Hi, today we had a slow morning I didn’t even get out of bed until 9am as I’ve lost a couple of night’s sleep this week.
My lovely M from church came unannounced, she is just like a family member, makes herself very at home, just how I like it! We had a tea and talked about travel plans, she goes with WYAM abroad every so often to lead their team . And she was inviting me to tea tomorrow. Hurrah!
Then Fred, Ruby and I had a look in my little devotional book “Come Away My Beloved” by Frances J Roberts.
It’s quite odd but good. we had a little think about relying on God, depending on him, guidance and stuff. then we prayed about it and about our circumstances. It was good.
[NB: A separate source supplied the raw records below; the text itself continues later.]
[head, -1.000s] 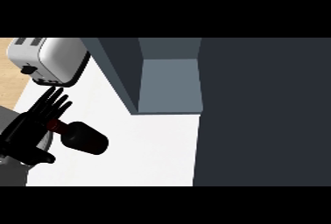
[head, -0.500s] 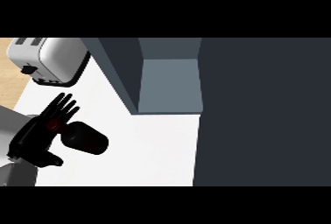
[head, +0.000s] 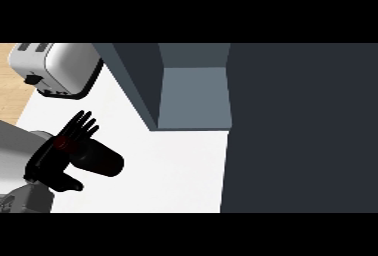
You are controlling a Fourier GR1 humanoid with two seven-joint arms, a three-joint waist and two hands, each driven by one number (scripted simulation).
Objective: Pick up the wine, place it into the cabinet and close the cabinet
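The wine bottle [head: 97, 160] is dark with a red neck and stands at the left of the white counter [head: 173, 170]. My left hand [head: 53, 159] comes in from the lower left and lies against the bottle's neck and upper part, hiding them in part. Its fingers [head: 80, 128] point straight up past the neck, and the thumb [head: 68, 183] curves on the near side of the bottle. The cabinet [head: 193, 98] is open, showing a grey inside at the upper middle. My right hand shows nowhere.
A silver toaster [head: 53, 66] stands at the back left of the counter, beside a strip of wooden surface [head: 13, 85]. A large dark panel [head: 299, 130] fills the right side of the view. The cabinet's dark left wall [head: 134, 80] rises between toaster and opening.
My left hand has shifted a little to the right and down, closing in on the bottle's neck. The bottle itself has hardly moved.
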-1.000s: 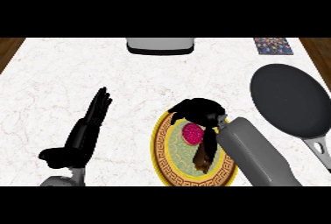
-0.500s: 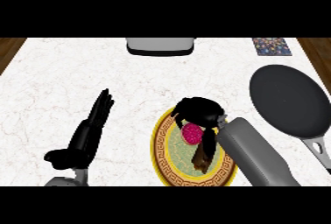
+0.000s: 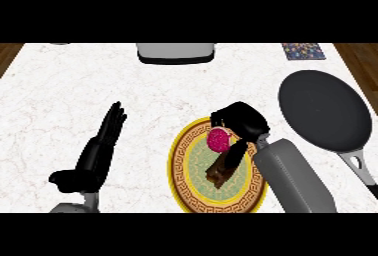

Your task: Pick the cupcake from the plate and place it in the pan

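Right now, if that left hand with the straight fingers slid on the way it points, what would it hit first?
Probably nothing soon: the left hand points up the bare counter. The grey appliance sits right of that line.

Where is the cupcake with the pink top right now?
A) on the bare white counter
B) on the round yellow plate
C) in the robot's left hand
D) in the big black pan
B: the cupcake with the pink top sits over the round yellow patterned plate, with the black right hand curled around it, while the big black pan at the right holds nothing.
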`<control>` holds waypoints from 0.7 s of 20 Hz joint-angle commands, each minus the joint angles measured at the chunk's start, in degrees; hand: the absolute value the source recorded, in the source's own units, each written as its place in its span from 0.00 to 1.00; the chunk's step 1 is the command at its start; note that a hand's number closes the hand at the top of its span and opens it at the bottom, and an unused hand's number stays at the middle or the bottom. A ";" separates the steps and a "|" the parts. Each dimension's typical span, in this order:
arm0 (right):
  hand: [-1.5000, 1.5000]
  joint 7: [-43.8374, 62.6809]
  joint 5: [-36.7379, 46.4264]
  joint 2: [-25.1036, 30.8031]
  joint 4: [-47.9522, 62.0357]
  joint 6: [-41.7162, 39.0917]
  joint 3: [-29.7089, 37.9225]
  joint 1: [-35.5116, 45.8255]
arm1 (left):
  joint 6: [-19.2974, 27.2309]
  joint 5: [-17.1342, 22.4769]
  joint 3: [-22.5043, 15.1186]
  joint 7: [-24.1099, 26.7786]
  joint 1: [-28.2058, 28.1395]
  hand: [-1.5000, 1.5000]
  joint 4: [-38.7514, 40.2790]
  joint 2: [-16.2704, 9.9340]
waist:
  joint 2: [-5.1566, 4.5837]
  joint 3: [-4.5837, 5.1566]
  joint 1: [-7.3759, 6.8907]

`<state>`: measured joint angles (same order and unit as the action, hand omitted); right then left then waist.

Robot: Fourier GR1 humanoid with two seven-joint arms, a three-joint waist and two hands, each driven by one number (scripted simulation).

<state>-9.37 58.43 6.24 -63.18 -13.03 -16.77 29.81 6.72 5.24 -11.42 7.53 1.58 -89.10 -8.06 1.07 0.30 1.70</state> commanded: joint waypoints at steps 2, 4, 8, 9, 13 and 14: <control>1.00 22.83 2.15 -3.93 -2.62 9.01 9.75 -3.99 | 0.50 0.19 0.69 0.77 -2.90 0.50 -0.59 -0.34 | 0.27 -0.15 1.68; 1.00 29.72 6.10 -5.55 -8.64 12.34 8.92 -2.92 | 1.32 -0.65 0.38 0.02 -1.33 0.50 0.12 0.25 | 0.36 -0.14 1.96; 1.00 38.72 10.50 -6.16 -21.64 17.89 5.78 -4.84 | -0.07 0.50 0.70 -0.57 -1.08 0.50 -0.44 -0.20 | 0.15 -0.20 0.95; 1.00 42.78 10.77 -6.17 -24.05 18.24 3.72 -5.60 | 0.03 -0.16 0.06 -0.28 -0.43 0.50 0.89 0.36 | -0.16 -0.21 0.46; 1.00 51.24 12.64 -6.21 -34.63 18.93 0.56 -8.81 | -0.13 -0.83 -0.88 -1.81 0.08 0.50 -0.75 0.61 | -0.68 -0.28 -0.84; 1.00 53.60 11.63 -6.22 -39.31 15.74 0.81 -8.91 | -0.61 0.02 0.69 -1.93 2.20 0.50 0.65 0.25 | -0.65 -0.26 -0.49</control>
<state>35.84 68.82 0.29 -92.32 3.81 -14.58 22.62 6.37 5.34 -11.17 6.47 1.37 -89.42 -8.01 0.78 0.07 1.68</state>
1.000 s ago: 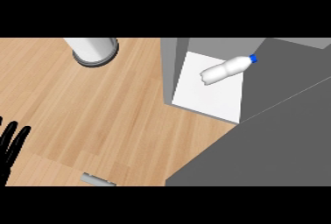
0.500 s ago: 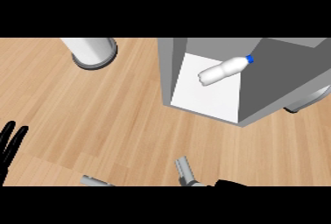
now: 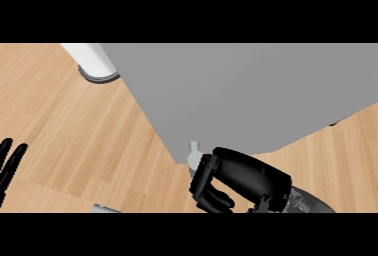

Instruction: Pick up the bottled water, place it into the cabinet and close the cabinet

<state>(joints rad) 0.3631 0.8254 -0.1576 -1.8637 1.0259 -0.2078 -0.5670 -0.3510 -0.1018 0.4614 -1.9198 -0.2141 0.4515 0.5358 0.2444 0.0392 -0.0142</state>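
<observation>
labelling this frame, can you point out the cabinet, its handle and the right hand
cabinet [image 3: 244,95], head view, on its broad grey face
cabinet handle [image 3: 193,155], head view, on the pale bar at the cabinet's lower corner
right hand [image 3: 247,175], head view, on the back of the black hand

Your right hand [image 3: 240,180] sits just below the grey cabinet [image 3: 244,95], whose closed face blocks everything above and to its upper right. A small light handle [image 3: 194,152] stands just beside the hand's upper left. Left of the hand you have bare wooden counter [image 3: 81,135], up to a white cylinder [image 3: 94,62] far up-left. Your left hand [image 3: 9,165] rests open at the left edge.
</observation>
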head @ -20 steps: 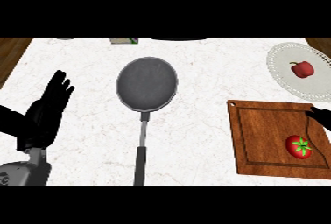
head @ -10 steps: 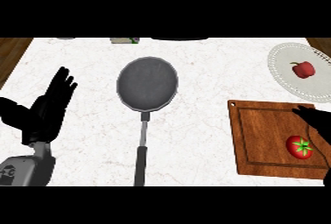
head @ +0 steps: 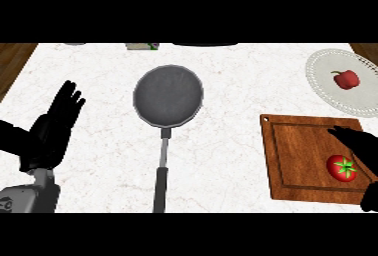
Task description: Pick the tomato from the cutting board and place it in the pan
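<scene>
i see my right hand (head: 360,150) further in over the cutting board (head: 295,155) than half a second ago, fingers straight and spread, just beside the tomato (head: 342,167), which has not moved on the board. my left hand (head: 53,129) rests open at the left edge as before. beyond, the pan (head: 168,95) sits on the counter (head: 236,85), a red pepper (head: 345,79) on the plate (head: 325,85).

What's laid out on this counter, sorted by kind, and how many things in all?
Vegetables: 2, the tomato and a red pepper.
Cookware: 1, the pan.
Boards: 1, the cutting board.
Plates: 1, the white plate.
Total: 5, leaving out unclear items at the far edge.
</scene>
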Action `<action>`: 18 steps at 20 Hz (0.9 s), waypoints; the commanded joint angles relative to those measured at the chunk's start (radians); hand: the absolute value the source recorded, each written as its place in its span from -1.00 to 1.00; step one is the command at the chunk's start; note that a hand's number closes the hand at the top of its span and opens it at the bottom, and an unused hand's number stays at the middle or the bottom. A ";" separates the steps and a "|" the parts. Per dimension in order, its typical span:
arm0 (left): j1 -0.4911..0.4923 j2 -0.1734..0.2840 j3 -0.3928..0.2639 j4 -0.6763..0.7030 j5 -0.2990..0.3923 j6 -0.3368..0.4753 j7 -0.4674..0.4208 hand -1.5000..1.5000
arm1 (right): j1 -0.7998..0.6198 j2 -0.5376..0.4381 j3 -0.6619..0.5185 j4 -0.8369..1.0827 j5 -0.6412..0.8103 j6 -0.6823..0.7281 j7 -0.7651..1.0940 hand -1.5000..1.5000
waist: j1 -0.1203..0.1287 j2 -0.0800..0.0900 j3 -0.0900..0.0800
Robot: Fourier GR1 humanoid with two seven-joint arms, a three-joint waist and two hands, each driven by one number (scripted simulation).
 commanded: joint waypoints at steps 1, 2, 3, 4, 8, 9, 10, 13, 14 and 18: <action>-0.017 -0.032 -0.006 0.033 -0.030 0.001 -0.019 0.00 | -0.026 0.000 -0.039 0.142 0.058 -0.056 -0.127 -1.00 | -0.001 0.001 0.000; 0.006 -0.058 -0.016 0.043 -0.049 0.008 -0.062 0.00 | -0.054 0.055 0.001 0.133 0.098 -0.043 -0.072 -1.00 | 0.001 0.001 0.000; -0.073 -0.036 -0.001 0.081 -0.056 0.011 -0.023 0.00 | -0.005 0.071 0.002 0.124 0.112 -0.093 -0.083 -1.00 | -0.004 0.000 0.000; 0.015 -0.008 0.023 -0.041 -0.014 -0.024 0.028 0.00 | -0.055 0.083 -0.038 0.101 0.076 -0.015 -0.055 -1.00 | 0.001 -0.001 0.000; -0.003 -0.040 0.017 -0.006 -0.037 -0.020 0.015 0.00 | -0.085 0.140 -0.037 0.174 0.117 -0.046 -0.090 -1.00 | 0.000 0.000 0.000; -0.079 -0.081 0.003 0.123 -0.069 0.007 -0.060 0.00 | -0.095 0.138 -0.031 0.187 0.121 -0.047 -0.102 -1.00 | -0.003 0.001 0.000; -0.014 -0.062 0.015 0.027 -0.056 -0.012 -0.014 0.00 | -0.112 0.153 -0.049 0.203 0.130 -0.020 -0.097 -1.00 | 0.000 0.000 0.000; -0.053 -0.051 0.027 0.027 -0.070 -0.013 0.015 0.00 | -0.095 0.139 -0.069 0.190 0.137 0.020 -0.121 -1.00 | -0.002 0.000 0.000; -0.062 -0.057 0.037 0.035 -0.049 -0.015 0.015 0.00 | -0.086 0.202 -0.014 0.235 0.178 -0.066 -0.119 -1.00 | -0.001 0.000 0.000; 0.021 -0.043 0.047 -0.016 -0.040 -0.048 -0.008 0.00 | -0.066 0.170 -0.036 0.339 0.190 -0.204 -0.297 1.00 | 0.003 0.000 0.000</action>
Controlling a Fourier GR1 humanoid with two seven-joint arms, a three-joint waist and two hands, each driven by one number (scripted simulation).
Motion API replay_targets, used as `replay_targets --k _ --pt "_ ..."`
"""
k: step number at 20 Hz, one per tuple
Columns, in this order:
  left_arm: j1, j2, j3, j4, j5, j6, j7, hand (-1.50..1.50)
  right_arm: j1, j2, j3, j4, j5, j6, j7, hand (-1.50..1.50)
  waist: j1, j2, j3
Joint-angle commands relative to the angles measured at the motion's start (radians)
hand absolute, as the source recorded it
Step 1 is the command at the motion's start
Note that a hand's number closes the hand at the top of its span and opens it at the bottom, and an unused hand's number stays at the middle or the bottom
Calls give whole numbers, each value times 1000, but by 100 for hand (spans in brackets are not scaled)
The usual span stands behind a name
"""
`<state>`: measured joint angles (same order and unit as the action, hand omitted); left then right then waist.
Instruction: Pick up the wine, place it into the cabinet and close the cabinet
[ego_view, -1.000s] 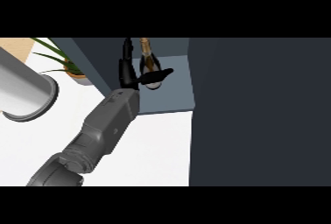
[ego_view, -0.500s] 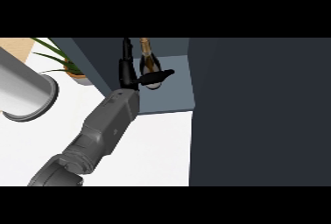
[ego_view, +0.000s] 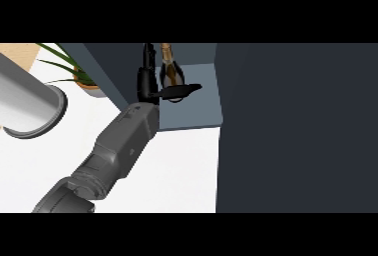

Fred got the Karcher out and had a go at steaming /cleaning in the hall and in the loo. We had a scrambled egg brunch.
About 4pm I went to Emilia’s, held the baby for a bit so she could hoover her entire house in one blow, something it would never occur to me to do! But she has got a brand new house with that inexorable cream carpet throughout…so it is more pressing. Then later I put my lovely Olivia to bed.
I have struggled to sleep again tonight and I think it’s a combination of two things of which I’m uncertain of the outcome. One is bigger and the other is very small. So I have read through Psalm 27, putting the 2 things in place of ‘my foes’, which was very helpful in terms of perspective!
I will dwell in the house of the Lord forever, all the days of my life, and gaze upon the beauty of the Lord. At His tabernacle I will sacrifice with shouts of joy, I will sing and make music to the Lord. I am still confident of this: I will see the goodness of the Lord in the land of the living. I Wait for the Lord, be strong and take heart.
These are not just old written words, they are true of my life experience today! He is keeping me safe in His dwelling right now, I am His dwelling! He is setting me high upon a rock.